El goteo de acciones ha sido paulatino. Convirtió en agua de borrajas el impuesto de residuos nucleares al eliminar su retroactividad -una decisión con la que Nuclenor se ahorró nada menos que 153 millones de euros-, además de permitirles no pagar dicho impuesto mientras la central esté cerrada. Ahora, decreto en mano -"gestión responsable y segura del combustible nuclear gastado y los residuos radiactivos", es su nombre completo-, permitirá que Garoña pueda reabrirse argumentando que no se cerró por motivos de seguridad sino económicos. Una norma ad hoc de las de toda la vida. El problema para unos y la esperanza para otros es que, incluso aunque recibiera el visto bueno mañana mismo, Garoña tiene ante sí un reto que costará mucho tiempo y todavía más dinero, pues la central nuclear burgalesa tendría aún que finalizar la totalidad de reformas para adecuarse a la normativa de seguridad europea elaborada tras la catástrofe de su gemela Fukushima. De cualquier forma, lo que a día de hoy es una realidad es que, pese al clamor ciudadano, el peligro nuclear sobrevuela de nuevo la vetusta central de Garoña. En principio, el ministro de Industria llevará el Real Decreto al Consejo de Diputados este mismo viernes o el próximo 7 de febrero. Su intención, dejarlo todo bien atado para que Nuclenor disponga de un camino de baldosas amarillas que le facilite de forma milimétrica la apertura de la central.

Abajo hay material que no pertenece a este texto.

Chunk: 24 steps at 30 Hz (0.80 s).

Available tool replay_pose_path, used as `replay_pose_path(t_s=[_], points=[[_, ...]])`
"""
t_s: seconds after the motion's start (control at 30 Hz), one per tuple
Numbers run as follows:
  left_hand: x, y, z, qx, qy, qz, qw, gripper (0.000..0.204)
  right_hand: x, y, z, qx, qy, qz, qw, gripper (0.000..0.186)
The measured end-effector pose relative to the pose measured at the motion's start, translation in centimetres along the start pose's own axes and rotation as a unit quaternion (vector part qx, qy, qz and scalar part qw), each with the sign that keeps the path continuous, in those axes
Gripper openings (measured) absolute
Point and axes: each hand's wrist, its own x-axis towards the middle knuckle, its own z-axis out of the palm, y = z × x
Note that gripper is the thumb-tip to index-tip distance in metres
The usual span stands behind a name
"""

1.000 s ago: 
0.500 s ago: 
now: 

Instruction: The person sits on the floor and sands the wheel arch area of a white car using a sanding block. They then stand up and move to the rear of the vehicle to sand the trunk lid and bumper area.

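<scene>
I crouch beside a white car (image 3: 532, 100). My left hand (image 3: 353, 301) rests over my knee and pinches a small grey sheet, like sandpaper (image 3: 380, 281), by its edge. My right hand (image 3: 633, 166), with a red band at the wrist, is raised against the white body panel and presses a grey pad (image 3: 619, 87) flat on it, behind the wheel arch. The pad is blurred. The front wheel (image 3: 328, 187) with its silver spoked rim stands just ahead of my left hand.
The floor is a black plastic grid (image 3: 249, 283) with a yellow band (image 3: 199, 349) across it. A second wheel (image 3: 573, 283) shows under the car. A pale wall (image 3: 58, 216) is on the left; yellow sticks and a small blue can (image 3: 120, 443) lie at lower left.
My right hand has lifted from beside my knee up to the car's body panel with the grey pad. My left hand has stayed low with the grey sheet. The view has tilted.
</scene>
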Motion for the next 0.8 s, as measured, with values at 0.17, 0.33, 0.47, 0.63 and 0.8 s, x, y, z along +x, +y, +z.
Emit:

Así, con el Partido Popular dispuesto a desenterrar un zombi cuyo hermano gemelo, Fukushima, es ya uno de los grandes puntos negros de la historia nuclear, las voces que durante años se dejaron la garganta pidiendo el cierre de Garoña se topan de bruces con la necesidad de afinarlas de nuevo. Les duele la boca de decirlo, pero mejor quedarse afónico que catatónico. Además tienen algo de lo que otros carecen, argumentos.